Descriptor Learning Based on Fisher Separation Criterion for Texture Classification

  • Yimo Guo
  • Guoying Zhao
  • Matti Pietikäinen
  • Zhengguang Xu
Part of the Lecture Notes in Computer Science book series (LNCS, volume 6494)


This paper proposes a novel method to deal with the representation issue in texture classification. A learning framework of image descriptor is designed based on the Fisher separation criteria (FSC) to learn most reliable and robust dominant pattern types considering intra-class similarity and inter-class distance. Image structures are thus be described by a new FSC-based learning (FBL) encoding method. Unlike previous handcraft-design encoding methods, such as the LBP and SIFT, supervised learning approach is used to learn an encoder from training samples. We find that such a learning technique can largely improve the discriminative ability and automatically achieve a good tradeoff between discriminative power and efficiency.

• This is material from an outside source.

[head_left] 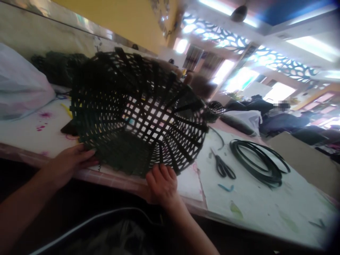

The commonly used texture descriptor: local binary pattern (LBP) is taken as an example in the paper, so that we then proposed the FBL-LBP descriptor. We benchmark its performance by classifying textures present in the Outex_TC_0012 database for rotation invariant texture classification, KTH-TIPS2 database for material categorization and Columbia-Utrecht (CUReT) database for classification under different views and illuminations. The promising results verify its robustness to image rotation, illumination changes and noise. Furthermore, to validate the generalization to other problems, we extend the application also to face recognition and evaluate the proposed FBL descriptor on the FERET face database. The inspiring results show that this descriptor is highly discriminative.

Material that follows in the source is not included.